▸ Your task: All of the data that follows should be retyped exactly as it appears.

----------

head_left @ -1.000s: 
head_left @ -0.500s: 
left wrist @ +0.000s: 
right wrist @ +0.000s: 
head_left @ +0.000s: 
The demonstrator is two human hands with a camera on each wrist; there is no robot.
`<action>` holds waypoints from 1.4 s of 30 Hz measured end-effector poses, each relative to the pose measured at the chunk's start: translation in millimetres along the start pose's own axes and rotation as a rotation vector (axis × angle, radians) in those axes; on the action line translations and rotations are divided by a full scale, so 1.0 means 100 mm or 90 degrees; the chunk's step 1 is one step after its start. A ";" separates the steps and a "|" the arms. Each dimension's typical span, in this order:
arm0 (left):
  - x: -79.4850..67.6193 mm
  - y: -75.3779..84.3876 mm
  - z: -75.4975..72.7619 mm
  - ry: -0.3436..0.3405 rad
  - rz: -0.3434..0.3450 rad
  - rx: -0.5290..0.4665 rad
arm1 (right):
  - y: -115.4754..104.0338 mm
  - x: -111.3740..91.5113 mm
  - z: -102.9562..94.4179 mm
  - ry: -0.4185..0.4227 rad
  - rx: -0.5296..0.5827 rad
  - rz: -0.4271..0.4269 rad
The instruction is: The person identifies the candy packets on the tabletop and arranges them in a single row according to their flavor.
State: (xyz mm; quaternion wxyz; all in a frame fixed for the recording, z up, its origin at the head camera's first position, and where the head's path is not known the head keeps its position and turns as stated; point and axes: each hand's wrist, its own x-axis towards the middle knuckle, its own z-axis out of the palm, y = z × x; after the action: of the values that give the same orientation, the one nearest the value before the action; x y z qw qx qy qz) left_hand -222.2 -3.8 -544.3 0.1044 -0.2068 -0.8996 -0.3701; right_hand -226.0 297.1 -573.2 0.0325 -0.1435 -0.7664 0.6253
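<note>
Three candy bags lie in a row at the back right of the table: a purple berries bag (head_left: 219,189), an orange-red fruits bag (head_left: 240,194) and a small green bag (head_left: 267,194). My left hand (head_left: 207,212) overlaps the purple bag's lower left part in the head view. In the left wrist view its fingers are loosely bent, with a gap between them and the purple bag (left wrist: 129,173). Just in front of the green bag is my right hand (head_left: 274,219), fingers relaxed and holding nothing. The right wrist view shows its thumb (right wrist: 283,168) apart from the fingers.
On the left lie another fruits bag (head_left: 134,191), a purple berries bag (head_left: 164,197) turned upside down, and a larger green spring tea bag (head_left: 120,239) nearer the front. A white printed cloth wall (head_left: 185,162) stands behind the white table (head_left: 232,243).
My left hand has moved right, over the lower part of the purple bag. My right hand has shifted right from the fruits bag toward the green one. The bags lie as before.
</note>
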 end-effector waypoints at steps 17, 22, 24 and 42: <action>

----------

▸ Response to the task:
head_left @ -1.000s: 
head_left @ -0.500s: 
left wrist @ +0.000s: 
right wrist @ +0.000s: 
head_left @ +0.000s: 
The demonstrator is two human hands with a camera on each wrist; there is no robot.
`<action>` holds waypoints from 1.4 s of 30 Hz measured end-effector poses, each relative to the pose measured at the chunk's start: translation in millimetres along the start pose's own axes and rotation as a rotation vector (axis × angle, radians) in those axes; on the action line translations and rotations are divided by a full scale, so 1.0 means 100 mm or 90 degrees; the chunk's step 1 is one step after its start. A ";" separates the steps and a "|" the arms. Each dimension's typical span, in this order:
arm0 (left):
  - x: -79.4850..67.6193 mm
  - y: -75.3779..84.3876 mm
  - z: -75.4975..72.7619 mm
  - ry: -0.3436..0.3405 rad
  - rz: -0.3434..0.3450 rad
  - rx: -0.5290..0.4665 rad
arm1 (right):
  - y: -115.4754..104.0338 mm
  - x: -111.3740..91.5113 mm
  - z: -102.9562..94.4179 mm
  - ry: -0.4185..0.4227 rad
  - rx: -0.5296..0.5827 rad
  - rz: -0.4271..0.4269 rad
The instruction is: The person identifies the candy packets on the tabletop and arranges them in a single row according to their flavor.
State: (xyz mm; quaternion wxyz; all in a frame fixed for the recording, z up, its origin at the head camera's first position, and where the head's path is not known the head keeps its position and turns as stated; point and axes: each hand's wrist, its own x-axis towards the middle knuckle, its own z-axis out of the palm, y = z × x; after the action: of the values that give the same orientation, the one nearest the value before the action; x y z qw qx qy qz) left_hand -222.2 -3.8 -544.3 0.1044 -0.2068 -0.8996 -0.3701; right_hand -226.0 297.1 -573.2 0.0325 -0.1435 -0.7664 0.6253
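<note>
Three candy bags lie in a row at the back right of the table: a purple berries bag (head_left: 219,189), an orange-red fruits bag (head_left: 240,194) and a small green bag (head_left: 267,194). My left hand (head_left: 207,212) overlaps the purple bag's lower left part in the head view. In the left wrist view its fingers are loosely bent, with a gap between them and the purple bag (left wrist: 129,173). Just in front of the green bag is my right hand (head_left: 274,219), fingers relaxed and holding nothing. The right wrist view shows its thumb (right wrist: 283,168) apart from the fingers.
On the left lie another fruits bag (head_left: 134,191), a purple berries bag (head_left: 164,197) turned upside down, and a larger green spring tea bag (head_left: 120,239) nearer the front. A white printed cloth wall (head_left: 185,162) stands behind the white table (head_left: 232,243).
My left hand has moved right, over the lower part of the purple bag. My right hand has shifted right from the fruits bag toward the green one. The bags lie as before.
</note>
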 end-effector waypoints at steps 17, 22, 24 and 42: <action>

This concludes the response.